En Syrie, une famille damascène tourbillonne pour préserver une danse soufie
Issu d'une famille pratiquant depuis un siècle cette tradition mystique de
l'ordre musulman mevlevi, l'enfant écarte ses mains en dansant, entouré de son
père, Mouayyad al-Kharrat, et de son cousin.
Leurs longues robes blanches virevoltent tandis que le trio tournoie au
rythme d'incantations spirituelles qui accompagnent ce rituel soufi durant les
soirées du ramadan.
M. Kharrat, 28 ans, veut enseigner à son fils cette danse datant du XIIIe
siècle, qui consiste à tournoyer en méditant pour atteindre l'extase
spirituelle.
"Anas a appris cette danse avant d'apprendre à
parler, c'est le plus jeune derviche de Syrie", affirme fièrement à l'AFP ce vendeur de parfums dans un souk
populaire de la capitale.
Et ce malgré les occupations professionnelles et les difficultés
du quotidien dans un pays en proie à une crise économique sévère après plus de
dix ans de guerre.
- Danser "vers Dieu" -
Souvent vêtus d'amples robes blanches et coiffés de chapeaux
cylindriques, les danseurs sont appelés les "derviches", ce qui signifie le simple et l'ascète.

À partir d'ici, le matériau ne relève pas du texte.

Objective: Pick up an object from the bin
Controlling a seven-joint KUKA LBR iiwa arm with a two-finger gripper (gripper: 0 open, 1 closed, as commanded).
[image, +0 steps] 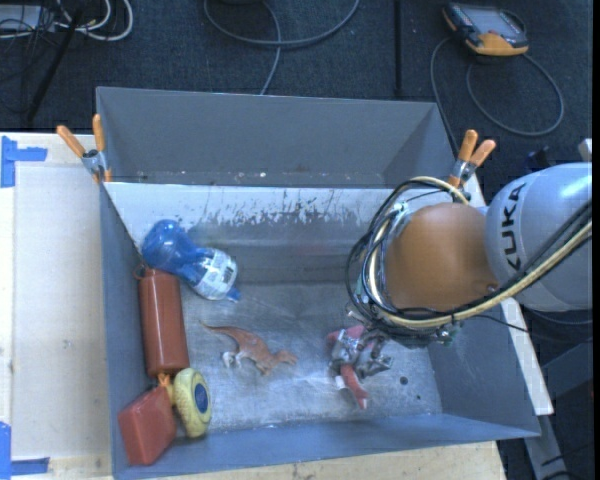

Certains d'entre eux se coiffent d'un tarbouche noir, qui dans
sa forme allongée symbolise le "alef", la première lettre de l'alphabet arabe et du mot "Allah".
Répandu dans plusieurs pays musulmans, cet art est né sous
l'impulsion du grand poète et mystique persan Jalal al-Din Roumi à Konya, en
Turquie actuelle.
"Le soufisme en général est un mode de dévotion et d'élévation vers
Dieu, et la danse mevlevie est l'un des moyens d'atteindre Dieu", explique M.
Kharrat.
Aujourd'hui, il affirme être capable de tourner sur lui-même des
dizaines de fois par minute "sans s'éloigner d'un iota de sa position"
initiale.
La danse l'aide à se sentir mieux. "A chaque fois que je me sens
angoissé par les conditions de vie et la crise que nous traversons, je
m'enferme dans ma chambre et me mets à tourner jusqu'à renouer avec un certain
confort psychologique", dit-il.
Avant le début des répétitions, il aide son fils Anas, tout
sourire, à enfiler l'uniforme du derviche.
Au rythme de chants religieux et de prières, le père de famille
et son frère Mahmoud, 34 ans, entraînent plusieurs enfants à tourner sur
eux-mêmes dans la cour de la maison familiale.
Anas imite son père et ferme les yeux, une technique visant à
s'isoler du monde extérieur.
- Animation du ramadan -
Mahmoud al-Kharrat corrige quant à lui les mouvements de mains
des enfants pendant les rotations.
"Tendre les mains vers le haut est un signe de recherche de la
miséricorde de Dieu et d'appel lancé vers le ciel",
explique-t-il.
Lorsque celles-ci sont tournées vers la poitrine, le geste
implique soumission et humilité envers Dieu, ajoute le danseur.
Comme la plupart des derviches, Mahmoud a dansé dans des
dizaines de pays occidentaux avant la début du conflit syrien en 2011.
"Avant la guerre, nous passions plus de temps à l'étranger qu'en
Syrie",
se souvient-il.
Mais les restrictions de voyage depuis imposées aux Syriens les ont contraints
à la sédentarité.
La famille al-Kharrat s'est alors concentrée dans l'animation de
fêtes religieuses locales ou de cérémonies privées.
"Nous sommes allés dans des restaurants et à des mariages pour y
organiser des spectacles", affirme Mahmoud.
"Les tentes du ramadan sont notre dernier lieu d'espoir", dit-il,
affirmant attendre "chaque année avec impatience le mois de ramadan pour partager ce
rituel avec les gens".
Dans le vieux Damas, les derviches dansent dans presque tous les
cafés pour animer les soirées après l'iftar, le repas quotidien de rupture du
jeûne.
"Le mevlevi est (une danse) pour chaque moment et chaque lieu mais
elle est d'autant plus spirituelle" durant le mois sacré, affirme le danseur.